What to produce
Both the line below containing "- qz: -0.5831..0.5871" and the line containing "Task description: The", along with every line between them, should be repeated exactly; no other line belongs in the answer.

Information supplied
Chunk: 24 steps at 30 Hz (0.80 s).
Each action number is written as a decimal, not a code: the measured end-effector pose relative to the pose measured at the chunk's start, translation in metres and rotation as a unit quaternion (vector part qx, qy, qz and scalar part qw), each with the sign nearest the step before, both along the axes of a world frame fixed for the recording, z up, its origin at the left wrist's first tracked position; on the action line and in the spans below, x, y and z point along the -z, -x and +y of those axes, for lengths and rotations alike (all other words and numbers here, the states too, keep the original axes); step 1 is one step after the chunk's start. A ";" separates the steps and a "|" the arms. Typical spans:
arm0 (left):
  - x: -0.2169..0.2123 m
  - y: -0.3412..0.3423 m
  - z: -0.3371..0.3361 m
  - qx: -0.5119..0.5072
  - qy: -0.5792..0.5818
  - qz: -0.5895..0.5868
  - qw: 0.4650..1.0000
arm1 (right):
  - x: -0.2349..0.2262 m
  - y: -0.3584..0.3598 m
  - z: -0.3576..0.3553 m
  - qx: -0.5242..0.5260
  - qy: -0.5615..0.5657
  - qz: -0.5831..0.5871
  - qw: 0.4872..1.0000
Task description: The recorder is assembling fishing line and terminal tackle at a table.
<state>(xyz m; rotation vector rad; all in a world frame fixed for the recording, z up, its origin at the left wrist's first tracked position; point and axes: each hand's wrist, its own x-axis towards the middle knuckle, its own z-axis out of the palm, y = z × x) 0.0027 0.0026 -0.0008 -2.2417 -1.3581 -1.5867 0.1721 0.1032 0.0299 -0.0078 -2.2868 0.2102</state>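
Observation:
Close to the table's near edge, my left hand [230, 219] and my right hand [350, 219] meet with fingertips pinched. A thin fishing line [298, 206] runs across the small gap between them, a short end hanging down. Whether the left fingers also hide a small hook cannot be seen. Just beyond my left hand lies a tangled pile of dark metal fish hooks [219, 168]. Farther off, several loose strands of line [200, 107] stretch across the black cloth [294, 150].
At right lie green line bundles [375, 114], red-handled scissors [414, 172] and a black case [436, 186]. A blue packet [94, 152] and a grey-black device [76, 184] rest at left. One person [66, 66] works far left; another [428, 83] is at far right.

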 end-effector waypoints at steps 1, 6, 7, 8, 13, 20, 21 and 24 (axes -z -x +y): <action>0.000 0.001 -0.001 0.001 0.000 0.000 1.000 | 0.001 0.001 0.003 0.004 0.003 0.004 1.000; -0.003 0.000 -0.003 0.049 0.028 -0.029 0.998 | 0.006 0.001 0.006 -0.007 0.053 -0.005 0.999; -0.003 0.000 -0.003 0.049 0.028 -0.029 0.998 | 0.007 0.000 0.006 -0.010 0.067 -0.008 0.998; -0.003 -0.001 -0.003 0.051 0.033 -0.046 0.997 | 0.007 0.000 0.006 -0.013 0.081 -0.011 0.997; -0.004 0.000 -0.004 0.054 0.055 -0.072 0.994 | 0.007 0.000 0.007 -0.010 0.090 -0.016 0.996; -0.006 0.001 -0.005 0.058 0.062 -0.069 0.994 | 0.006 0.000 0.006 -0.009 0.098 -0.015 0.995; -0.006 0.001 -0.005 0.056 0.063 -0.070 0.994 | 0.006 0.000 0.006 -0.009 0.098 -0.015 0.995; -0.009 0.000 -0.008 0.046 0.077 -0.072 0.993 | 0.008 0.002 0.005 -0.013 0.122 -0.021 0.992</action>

Written reply
  - qz: -0.5831..0.5871
  - qw: 0.4872..1.0000
Task description: The recorder is assembling fishing line and terminal tackle at a table.

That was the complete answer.